Still, said Dr. Link, a pediatric oncologist at Stanford University, "We have a long way to go."
Researchers have learned that certain cancer drugs work very well in one person, but not in another because of differences in the genetic makeup of the tumor, among other factors.
One hopeful scenario outlined in the report: An oncologist tells a patient he has kidney cancer. Instead of determining treatment based on where the tumor is located, the oncologist runs a genetic test on the patient and the molecular characteristics of the tumor to determine how likely the cancer is to spread, and which of the available medications will work best in this specific situation.
The Way To Improvement
Though researchers are working to make those sorts of advances possible, progress is being hindered by a difficult-to-navigate regulatory maze and "years of under-funding" research, according to the report. Drug companies also lack incentives to share data and collaborate on research.

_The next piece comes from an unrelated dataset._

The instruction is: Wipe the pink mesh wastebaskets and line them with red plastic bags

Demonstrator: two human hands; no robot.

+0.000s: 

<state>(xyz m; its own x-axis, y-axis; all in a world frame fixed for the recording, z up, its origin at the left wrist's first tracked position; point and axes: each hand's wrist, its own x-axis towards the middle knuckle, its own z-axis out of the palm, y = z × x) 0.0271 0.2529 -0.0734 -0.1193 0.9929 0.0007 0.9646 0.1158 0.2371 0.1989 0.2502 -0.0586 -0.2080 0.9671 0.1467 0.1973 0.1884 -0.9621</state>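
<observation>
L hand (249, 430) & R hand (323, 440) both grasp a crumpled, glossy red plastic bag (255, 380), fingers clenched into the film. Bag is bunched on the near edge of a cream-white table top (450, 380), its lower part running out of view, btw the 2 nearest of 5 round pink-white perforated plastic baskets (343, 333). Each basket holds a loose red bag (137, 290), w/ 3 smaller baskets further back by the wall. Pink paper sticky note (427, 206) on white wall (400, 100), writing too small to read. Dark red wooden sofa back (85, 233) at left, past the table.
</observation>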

The blueprint recommends improvements in several key areas.
First, there's a need for developing new therapies based on a better understanding of cancer based not just on where it's located in the body, but by the characteristics of the tumor itself and the "environment" the cancer is growing in, or the tissue around the tumor.
"We need to identify and prioritize molecular targets that have the greatest promise for improving survival," said Dr. Meropol, chief of hematology and oncology at University Hospitals Case Medical Center & Case Western Reserve University, Cleveland.
Better Clinical Trials
Second, more participants for clinical trials need to be recruited and more collaboration needs to occur between the research and industry communities to develop new combinations of drugs that could target multiple pathways at once.
The medical community needs to focus on "smarter, faster clinical trials so that we can move quickly to find out if new treatments are effective," Dr. Meropol said.
Patients for clinical trials should be selected primarily based on the molecular characteristics of their tumors, said John Mendelsohn, MD, co-director of the Institute for Personalized Cancer Therapy at MD Anderson Cancer Center in Houston.
Finally, the system needs to take advantage of innovations in health information technology such as electronic medical records as well as "rapid learning systems," that, among other things, could alert physicians and patients to relevant trials, Dr. Meropol said.